How can a meditative practice help recovery?

“Spiritual awakening, which can be brought about through a twelve-step program or a practice of meditation, can lead to freedom from the compulsions of the addictive process. The movement of freedom is to let go, not only of the harmful substance or behavior but of urges, habits and compulsions we feel powerless to control. We realize that we cannot depend on our own efforts to improve our behavior but need to establish a deep relationship with God who alone can free us.”
–From Contemplativereview.com

 “…Sought through prayer and meditation to improve our conscious contact with God as we understood him.”
–11th step of AA

For more information on AA and the CP 12 step program. Visit the website of Centering Prayer 12 Step Outreach at www.cp12stepoutreach.org.

Please feel free to download the Centering Prayer 11th step one page to place in your organization’s bulletin board or share with your group. Click here.


Witnessing to the 11th  Step Practice

Hello. My name is Tom and I’m an alcoholic.  I could drink a fifth in a half hour. My sobriety date is 6/10/2010.

Centering Prayer is about making friends and developing intimacy with higher power.

Many Eastern experiences are similar to what the Christian tradition calls contemplation.   Many who practice Centering Prayer, respect eastern religions and are sympathetic to their experiences.

In Centering Prayer, we seek transformation in higher power through what we call God’s first language–silence. Our intention is always to consent to higher power’s presence and action within.

Many are surprised to learn that Christianity has a contemplative practice of listening and receptivity. For the 1st 15-centuries, Christian tradition held that contemplation is a normal evolution of a genuine spiritual life. As contemplative life grows, the false self and separation from higher power recedes. “This growing intimacy [with higher power] can become so rooted . . . that separation no longer exists, and where there were two, now there is only One. This oneness . . . is addressed in the advanced spiritual traditions of the world’s religions.”

After the 1st 15 centuries of Christianity, contemplative life was practiced pretty much only by the monks. In the 1980’s the practice of Centering Prayer was created to introduce all people desiring a deeper relationship with the higher power to the contemplative lifestyle.

In its most generic or secular description, I would say Centering Prayer is a silent meditation.
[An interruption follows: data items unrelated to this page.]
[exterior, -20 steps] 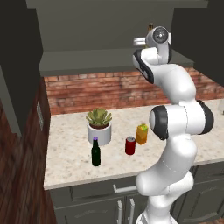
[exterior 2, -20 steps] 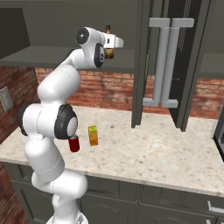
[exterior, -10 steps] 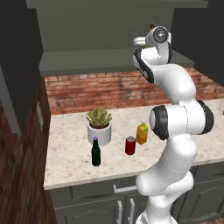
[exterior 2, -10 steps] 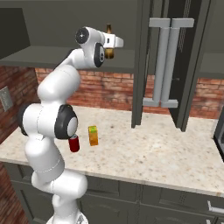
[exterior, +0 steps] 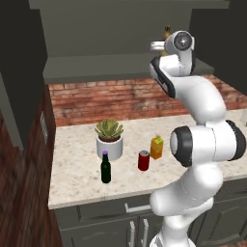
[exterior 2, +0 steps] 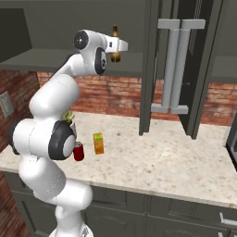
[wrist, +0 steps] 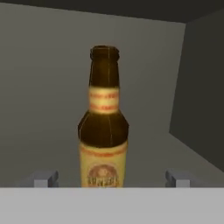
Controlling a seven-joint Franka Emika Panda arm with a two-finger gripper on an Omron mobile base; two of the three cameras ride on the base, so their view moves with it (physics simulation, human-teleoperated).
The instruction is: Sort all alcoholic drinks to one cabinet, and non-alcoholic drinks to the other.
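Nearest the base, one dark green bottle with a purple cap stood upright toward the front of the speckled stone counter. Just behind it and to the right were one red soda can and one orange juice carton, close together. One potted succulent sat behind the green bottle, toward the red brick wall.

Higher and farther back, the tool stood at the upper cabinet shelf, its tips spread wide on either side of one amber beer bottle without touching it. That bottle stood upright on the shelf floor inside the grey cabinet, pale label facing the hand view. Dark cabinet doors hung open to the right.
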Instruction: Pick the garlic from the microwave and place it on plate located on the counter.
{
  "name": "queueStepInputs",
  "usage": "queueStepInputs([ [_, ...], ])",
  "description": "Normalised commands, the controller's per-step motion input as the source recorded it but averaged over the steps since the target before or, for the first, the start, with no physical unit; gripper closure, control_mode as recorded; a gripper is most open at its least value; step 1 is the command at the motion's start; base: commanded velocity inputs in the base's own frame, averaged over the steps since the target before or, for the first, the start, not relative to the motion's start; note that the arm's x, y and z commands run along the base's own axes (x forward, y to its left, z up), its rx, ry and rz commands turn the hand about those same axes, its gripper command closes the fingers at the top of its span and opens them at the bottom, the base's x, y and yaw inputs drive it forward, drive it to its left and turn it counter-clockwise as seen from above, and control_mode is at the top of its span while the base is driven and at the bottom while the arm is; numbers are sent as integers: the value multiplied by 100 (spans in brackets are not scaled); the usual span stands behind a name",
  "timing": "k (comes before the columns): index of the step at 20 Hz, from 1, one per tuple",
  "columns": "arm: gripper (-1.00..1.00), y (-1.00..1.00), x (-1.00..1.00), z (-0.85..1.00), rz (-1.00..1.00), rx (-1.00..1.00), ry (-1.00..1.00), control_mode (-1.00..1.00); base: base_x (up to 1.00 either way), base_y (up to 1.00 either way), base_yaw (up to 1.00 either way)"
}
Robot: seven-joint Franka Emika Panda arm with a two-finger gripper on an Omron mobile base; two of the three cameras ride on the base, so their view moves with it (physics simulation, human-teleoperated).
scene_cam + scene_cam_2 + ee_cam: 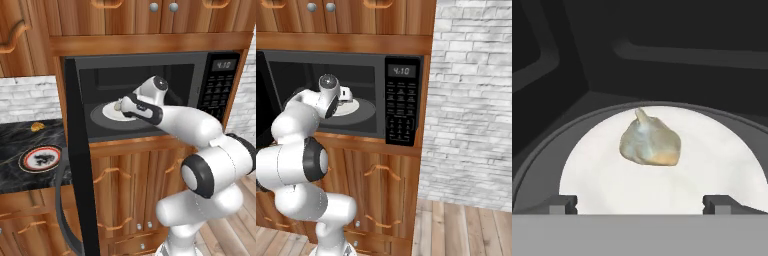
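Veining black marble counter [20, 135], wooden cabinets [130, 175], white brick wall [471, 100]

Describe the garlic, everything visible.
The garlic is a small lumpy off-white bulb with a tan-orange patch low on one side and a short stem tip pointing up. It sits upright near the middle of the white plate inside the microwave. The gripper is open, fingertips short of it, not touching.
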Motion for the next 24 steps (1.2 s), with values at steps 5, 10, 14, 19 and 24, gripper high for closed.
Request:
queueStepInputs([
  [5,-100,24,34,-34,0,0,0,-100,0,0,0],
  [10,-100,10,44,-10,0,0,0,-100,0,0,0],
  [14,-100,0,43,0,0,0,0,-100,0,0,0],
  [19,-100,0,28,-7,0,0,3,-100,0,0,0],
  [24,-100,0,6,-25,0,0,4,-100,0,0,0],
])
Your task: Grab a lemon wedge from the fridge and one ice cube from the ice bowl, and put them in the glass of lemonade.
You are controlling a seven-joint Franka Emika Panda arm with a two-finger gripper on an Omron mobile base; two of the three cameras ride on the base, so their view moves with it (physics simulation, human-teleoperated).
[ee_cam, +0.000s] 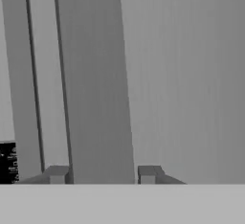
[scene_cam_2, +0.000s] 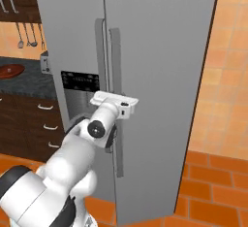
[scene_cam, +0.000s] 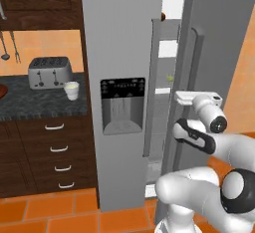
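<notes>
We see a glossy white arm [scene_cam: 199, 187] built of rounded, bulbous segments, with dark grey to black rings and caps at the joints. A round black cap with a small pale centre closes the wrist [scene_cam_2: 97, 128], and a flat white block with a small dark mark sits ahead of it. The tool [ee_cam: 102, 174] ends in two small, square grey fingertips [ee_cam: 57, 174].

From my seat the light is flat and even, with no clear source. The fridge [scene_cam: 122, 53] doors read as soft grey gradients without glare. I see faint shading under the toaster [scene_cam: 49, 71] at the left of the left base view. Edges look slightly soft and low-resolution; the hand view is greyest.
</notes>
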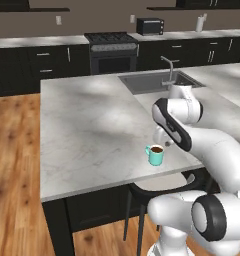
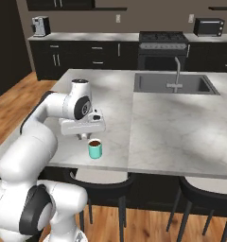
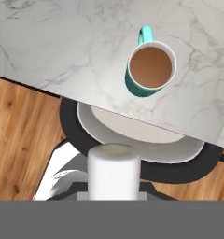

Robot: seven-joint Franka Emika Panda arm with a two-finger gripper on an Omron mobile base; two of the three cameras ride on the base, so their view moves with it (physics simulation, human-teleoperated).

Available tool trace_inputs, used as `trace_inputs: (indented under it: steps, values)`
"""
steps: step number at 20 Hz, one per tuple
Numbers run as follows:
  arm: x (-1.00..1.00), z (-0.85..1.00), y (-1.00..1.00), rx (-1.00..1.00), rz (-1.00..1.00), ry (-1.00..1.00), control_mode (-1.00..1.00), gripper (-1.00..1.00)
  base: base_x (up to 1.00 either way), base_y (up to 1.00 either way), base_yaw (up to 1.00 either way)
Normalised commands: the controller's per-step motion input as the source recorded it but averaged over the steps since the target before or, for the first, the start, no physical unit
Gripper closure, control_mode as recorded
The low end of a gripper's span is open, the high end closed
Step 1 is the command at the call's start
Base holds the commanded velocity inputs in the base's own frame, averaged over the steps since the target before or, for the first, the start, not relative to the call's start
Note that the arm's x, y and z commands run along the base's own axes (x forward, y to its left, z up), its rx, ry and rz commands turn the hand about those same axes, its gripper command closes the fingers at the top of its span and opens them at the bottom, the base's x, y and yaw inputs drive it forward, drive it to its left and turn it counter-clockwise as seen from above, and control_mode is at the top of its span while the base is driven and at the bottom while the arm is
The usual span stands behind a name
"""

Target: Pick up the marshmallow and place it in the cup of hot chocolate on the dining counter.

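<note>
In the left base view the cup of hot chocolate point(image 1: 155, 154) stands lower right of centre near the dining counter point(image 1: 87, 125) edge, wood floor left. In the right base view the gripper point(image 2: 85, 136) hovers just upper left of the cup. In the hand view the marshmallow point(image 3: 114, 170), bottom centre, is pinched by the jaws, so the pick looks done and the drop remains
</note>
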Motion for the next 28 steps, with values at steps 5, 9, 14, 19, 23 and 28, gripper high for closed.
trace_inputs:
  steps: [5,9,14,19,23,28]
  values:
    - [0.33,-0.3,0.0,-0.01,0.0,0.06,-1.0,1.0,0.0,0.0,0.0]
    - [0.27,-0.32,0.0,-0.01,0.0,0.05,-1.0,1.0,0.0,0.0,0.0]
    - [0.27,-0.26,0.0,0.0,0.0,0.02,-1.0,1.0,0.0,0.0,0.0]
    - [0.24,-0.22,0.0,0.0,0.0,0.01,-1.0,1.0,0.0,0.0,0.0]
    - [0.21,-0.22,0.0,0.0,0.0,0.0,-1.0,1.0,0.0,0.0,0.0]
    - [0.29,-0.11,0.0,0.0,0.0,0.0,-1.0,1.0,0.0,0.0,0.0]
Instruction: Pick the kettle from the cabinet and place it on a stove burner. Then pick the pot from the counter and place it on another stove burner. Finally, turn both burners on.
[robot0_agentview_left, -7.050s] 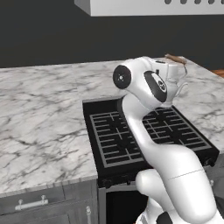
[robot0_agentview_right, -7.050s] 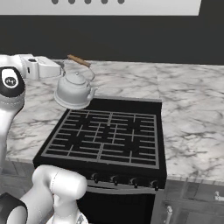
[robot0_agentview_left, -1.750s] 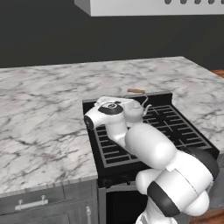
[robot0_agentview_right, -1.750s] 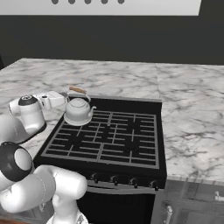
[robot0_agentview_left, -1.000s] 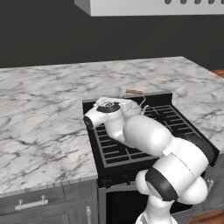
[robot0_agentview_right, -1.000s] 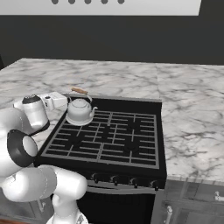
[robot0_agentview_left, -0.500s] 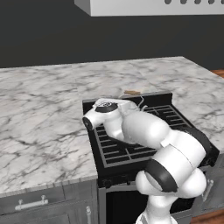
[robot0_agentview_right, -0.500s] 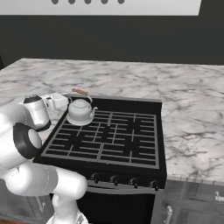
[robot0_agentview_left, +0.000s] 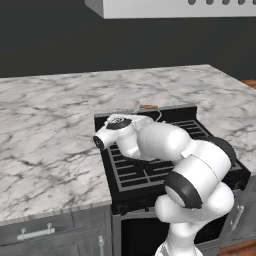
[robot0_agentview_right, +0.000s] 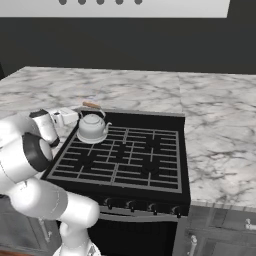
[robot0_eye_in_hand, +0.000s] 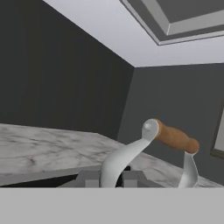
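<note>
Since a second earlier the arm folded lower over the cooktop and the kettle barely shifted, staying on the rear-left burner. Counter flanked the black stove both sides, white hood overhead. Arm lay bent across the grates. Kettle sat upright on the grate, spout toward stove centre. Gripper was closed on the kettle's handle, just left of it at its brown wooden piece.
</note>
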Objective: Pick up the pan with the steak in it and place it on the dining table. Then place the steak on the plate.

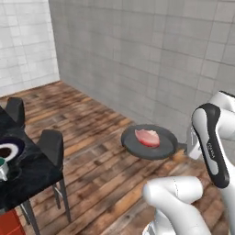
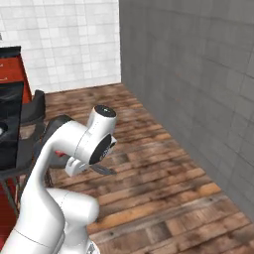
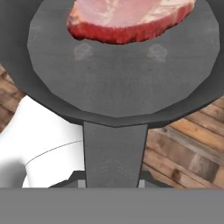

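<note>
Pan [image 1: 149,143] held level above the floor, steak [image 1: 147,137] lying in it. Jaws pinch the handle [image 3: 114,153] from both sides. Desk [image 1: 25,172] with plate [image 1: 10,149] stands well apart, left. Recommend carrying flat and slow, lest the steak slide.

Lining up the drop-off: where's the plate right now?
In the left base view the plate lies on the dining table at the far left edge, well left of the pan carried above the wooden floor.

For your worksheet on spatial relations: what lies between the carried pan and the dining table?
In the left base view, a dark chair and wooden floor separate the round grey pan from the black marble table.
</note>
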Motion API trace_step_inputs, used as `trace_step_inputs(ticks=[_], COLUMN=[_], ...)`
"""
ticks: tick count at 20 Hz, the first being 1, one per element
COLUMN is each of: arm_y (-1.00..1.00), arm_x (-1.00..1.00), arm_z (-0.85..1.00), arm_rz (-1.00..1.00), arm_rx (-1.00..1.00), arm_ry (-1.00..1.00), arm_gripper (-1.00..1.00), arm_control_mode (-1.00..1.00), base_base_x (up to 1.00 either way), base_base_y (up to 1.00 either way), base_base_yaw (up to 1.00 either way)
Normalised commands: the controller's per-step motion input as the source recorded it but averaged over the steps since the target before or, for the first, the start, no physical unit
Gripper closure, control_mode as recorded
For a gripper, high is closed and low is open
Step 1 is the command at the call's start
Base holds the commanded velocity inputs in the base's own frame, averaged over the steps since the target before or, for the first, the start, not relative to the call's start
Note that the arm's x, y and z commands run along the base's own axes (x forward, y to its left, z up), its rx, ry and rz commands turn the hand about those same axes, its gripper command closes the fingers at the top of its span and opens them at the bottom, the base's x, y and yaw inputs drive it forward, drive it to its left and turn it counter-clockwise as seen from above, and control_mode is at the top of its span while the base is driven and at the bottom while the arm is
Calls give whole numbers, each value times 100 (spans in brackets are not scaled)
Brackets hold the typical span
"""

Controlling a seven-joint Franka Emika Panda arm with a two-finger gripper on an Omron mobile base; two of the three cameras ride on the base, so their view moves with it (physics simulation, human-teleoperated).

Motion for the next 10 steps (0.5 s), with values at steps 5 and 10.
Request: trace_step_inputs(ticks=[5,10], arm_y=[0,0], arm_x=[0,0], arm_z=[0,0], arm_rz=[0,0], arm_rx=[0,0], arm_ry=[0,0], arm_gripper=[100,100], arm_control_mode=[100,100], base_base_x=[-10,-7], base_base_y=[0,0], base_base_yaw=[47,35])
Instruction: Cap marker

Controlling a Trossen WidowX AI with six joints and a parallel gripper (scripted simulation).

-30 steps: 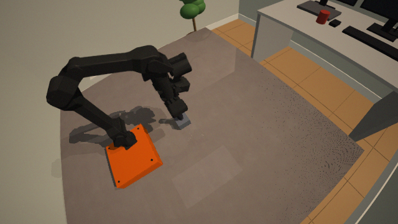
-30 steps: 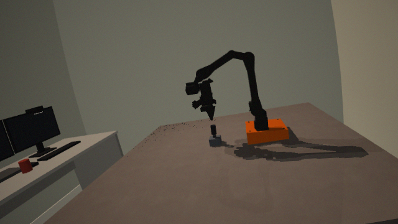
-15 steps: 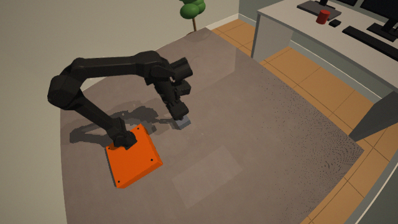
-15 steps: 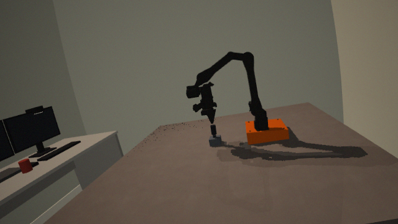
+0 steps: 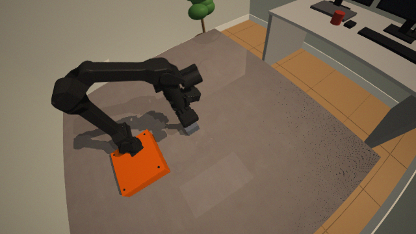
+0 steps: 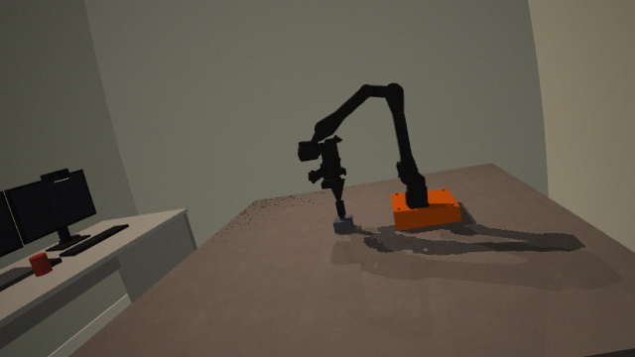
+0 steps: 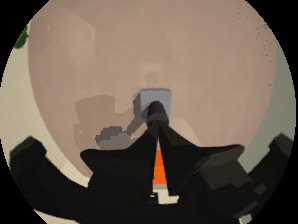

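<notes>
The grey holder block point(image 5: 193, 129) point(image 6: 343, 226) point(image 7: 156, 94) sits on the table. A dark upright piece point(image 6: 340, 210) point(image 7: 157, 111) stands in it, the marker with what looks like the cap on it; where one ends and the other begins cannot be told. No loose cap shows on the table. My gripper point(image 6: 339, 199) point(image 7: 157, 123) is shut and empty, pointing down. Its closed tips are at the top end of the dark piece and look to touch it. In the top view the fingers hide the marker.
The arm's orange base point(image 5: 143, 166) point(image 6: 427, 216) stands close to the block. The arm's shadow falls on the table point(image 5: 260, 130) point(image 6: 298, 297) beside it. A white desk point(image 5: 325, 39) with a red cup point(image 5: 338, 17) point(image 6: 40, 264) and monitors is beyond the table.
</notes>
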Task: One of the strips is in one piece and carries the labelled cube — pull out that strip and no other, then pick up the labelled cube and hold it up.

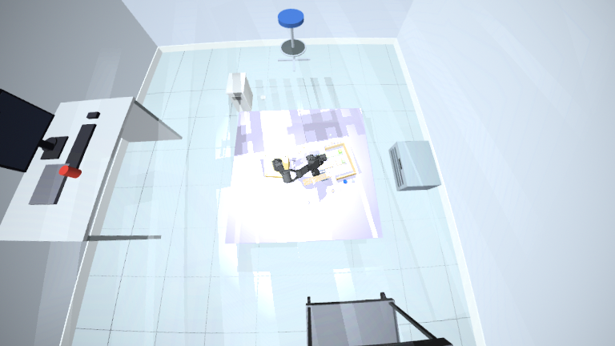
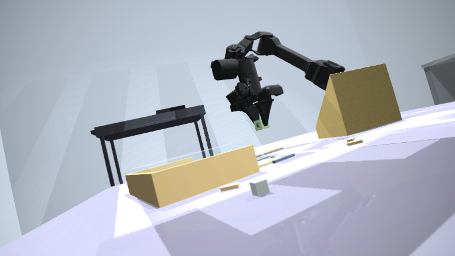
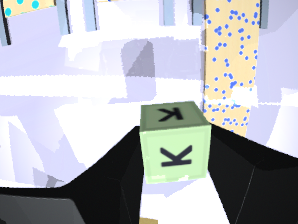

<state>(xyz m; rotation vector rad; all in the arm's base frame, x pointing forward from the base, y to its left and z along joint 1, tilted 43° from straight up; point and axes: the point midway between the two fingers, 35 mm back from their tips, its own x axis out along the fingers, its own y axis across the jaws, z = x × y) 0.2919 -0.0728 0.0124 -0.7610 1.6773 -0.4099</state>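
Note:
My gripper [image 2: 261, 123] [image 3: 169, 129] is shut on the pale green cube [image 2: 262, 125] [image 3: 174, 142] marked with a black K. It holds the cube well above the table, to the right of and above the tan box [image 2: 194, 178]. In the wrist view a tan strip with blue dots [image 3: 231, 65] lies on the table below, to the right of the cube. Another strip with cyan dots [image 3: 22, 6] shows at the top left corner. In the overhead view the arm [image 1: 300, 167] reaches over the tan-framed tray [image 1: 349, 159].
A large tan block [image 2: 359, 101] stands beside the arm's base. A small grey cube [image 2: 259, 186] and a short tan piece [image 2: 229, 186] lie in front of the box. A black table [image 2: 149, 122] stands behind. A grey cabinet [image 1: 413, 165] stands to the right.

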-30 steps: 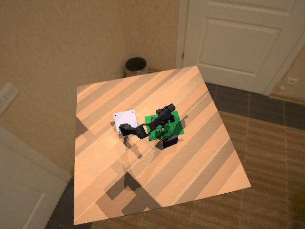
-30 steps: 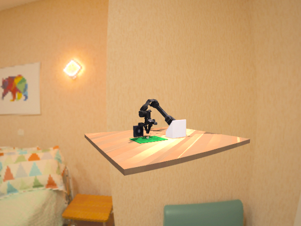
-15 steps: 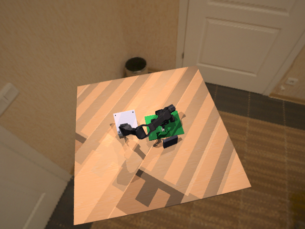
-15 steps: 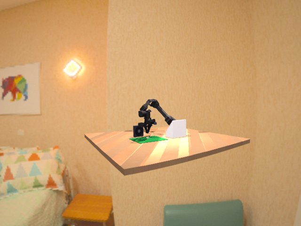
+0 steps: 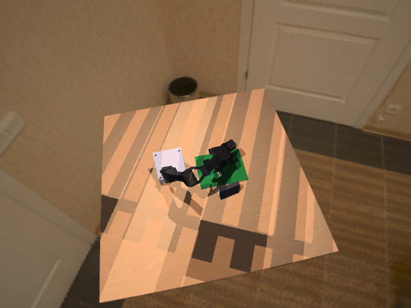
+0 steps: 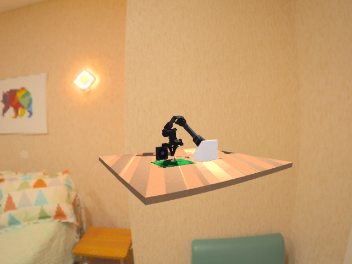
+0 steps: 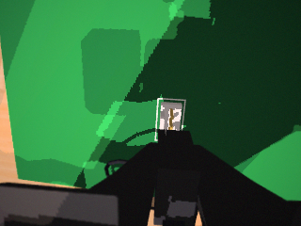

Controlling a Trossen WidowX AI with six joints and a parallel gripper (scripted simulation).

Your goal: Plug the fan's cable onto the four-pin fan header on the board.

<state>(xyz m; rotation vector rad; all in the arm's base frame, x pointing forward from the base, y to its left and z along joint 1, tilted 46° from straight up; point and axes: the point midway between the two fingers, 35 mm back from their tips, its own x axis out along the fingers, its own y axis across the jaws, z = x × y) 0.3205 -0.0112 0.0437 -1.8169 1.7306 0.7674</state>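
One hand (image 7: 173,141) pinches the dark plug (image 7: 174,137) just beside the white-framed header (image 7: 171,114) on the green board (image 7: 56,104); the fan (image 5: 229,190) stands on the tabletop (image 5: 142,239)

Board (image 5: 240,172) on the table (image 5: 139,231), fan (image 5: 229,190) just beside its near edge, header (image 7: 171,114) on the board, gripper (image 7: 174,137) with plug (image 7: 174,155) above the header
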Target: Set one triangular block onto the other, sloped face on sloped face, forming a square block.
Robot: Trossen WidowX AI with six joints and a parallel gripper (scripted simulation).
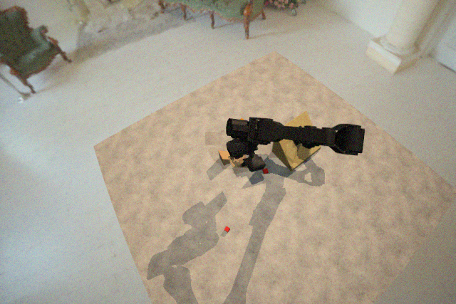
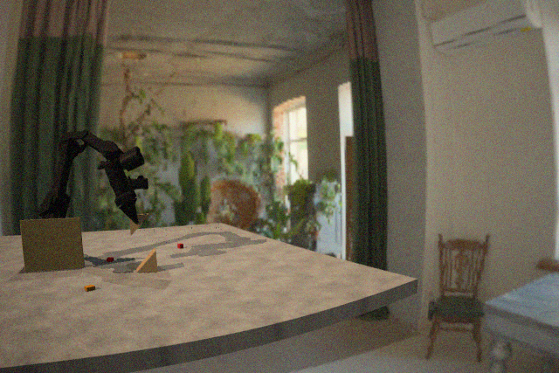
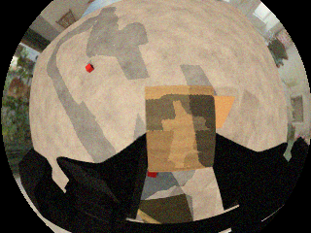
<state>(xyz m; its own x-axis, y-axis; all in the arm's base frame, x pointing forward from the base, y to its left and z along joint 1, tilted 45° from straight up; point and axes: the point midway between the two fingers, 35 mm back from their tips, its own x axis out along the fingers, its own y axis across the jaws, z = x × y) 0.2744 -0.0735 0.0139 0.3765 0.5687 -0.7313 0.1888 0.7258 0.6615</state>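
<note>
"Two wooden triangular blocks, right? Where are they?"

"One pale-orange triangular block (image 1: 224, 156) (image 2: 148, 262) (image 3: 224, 109) rests on the mottled beige table (image 1: 313, 219) (image 2: 271, 296) (image 3: 121, 99), slope upward. Its tan wooden mate (image 1: 237, 161) (image 2: 134, 226) (image 3: 180, 128) hangs above the tabletop, apart from it."

"And the black gripper (image 1: 246, 162) (image 2: 136, 222) (image 3: 181, 135)?"

"Partway open, fingers clamped on that raised block."

"Anything else around?"

"Sure: a large mustard-yellow block (image 1: 288, 153) (image 2: 51, 245) (image 3: 165, 209), with a small red cube (image 1: 265, 171) (image 2: 110, 259) (image 3: 153, 174) near it. Another red cube (image 1: 226, 229) (image 2: 180, 245) (image 3: 89, 68) lies well apart."
</note>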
But to Christians, Centering Prayer is a meditative prayer in which we consent to God.

For an 11-Step practice, I suggest that we each take our own higher power, and consent to that higher power’s presence and action within our self. For example, if your higher power is nature, then you would consent to nature’s greater presence and action in your life.

The paradox of Centering Prayer is that we are to pray with no expectations; however, there are 2 goals: A transformed life; and greater intimacy with higher power.

Intimacy with God through Centering Prayer can be compared to the intimacy of an elderly couple who has enjoyed a very long & loving relationship. The couple can just sit together in silence and enjoy each other’s intimacy.

The first thing we learn in Centering Prayer is letting go. We gently let go of our thoughts. We do not empty ourselves of our thoughts, we just don’t focus on them. So, every time I have a thought, have an itch, or hear the ambulance drive by, I release those thoughts by reaffirming our only intention.

A good picture of our thoughts is to imagine boats going down a river, and the boats represent our thoughts. We know our thoughts are there, but we choose to focus on the river.   When our thoughts come up during Centering Prayer, we choose to focus on our intention.

In the practice of Centering Prayer, we use a key word called a sacred word. The sacred word is a symbol of our intention. Your word can be almost any 1-syllable word. It doesn’t matter what your word actually means. It only matters what it symbolizes to you—your intention to consent.

The typical practitioner centers for a 20-minute session with their eyes closed sitting in any comfortable position. For greatest effect, we recommend practicing twice a day. The Christian tradition typically reads 1 or more sentences of scripture to set the tone before centering. Therefore, I would suggest reading from the big book either a prayer or another spiritual principle before you start centering. Try reading that prayer or principle 3 times and then center. At the end of your 20 minutes, pause, reread that big book passage you read earlier, and then slowly quote a familiar prayer like the serenity prayer.

Of course, throughout your time centering, you will have many thoughts, feelings and interruptions. Just remember to release your thoughts and repeat your sacred word. However, your sacred word is not to be repeated non-stop like a mantra. Since this will be the first time some of you are centering, I suggest that when you say your sacred word to yourself, that you also say what your word signifies—to consent to higher power’s presence and action within.

This meditative prayer is a normal evolution of a genuine spiritual life.


“You must put aside your old self which has been corrupted by following illusory desires. Your mind must be renewed by a spiritual revolution.”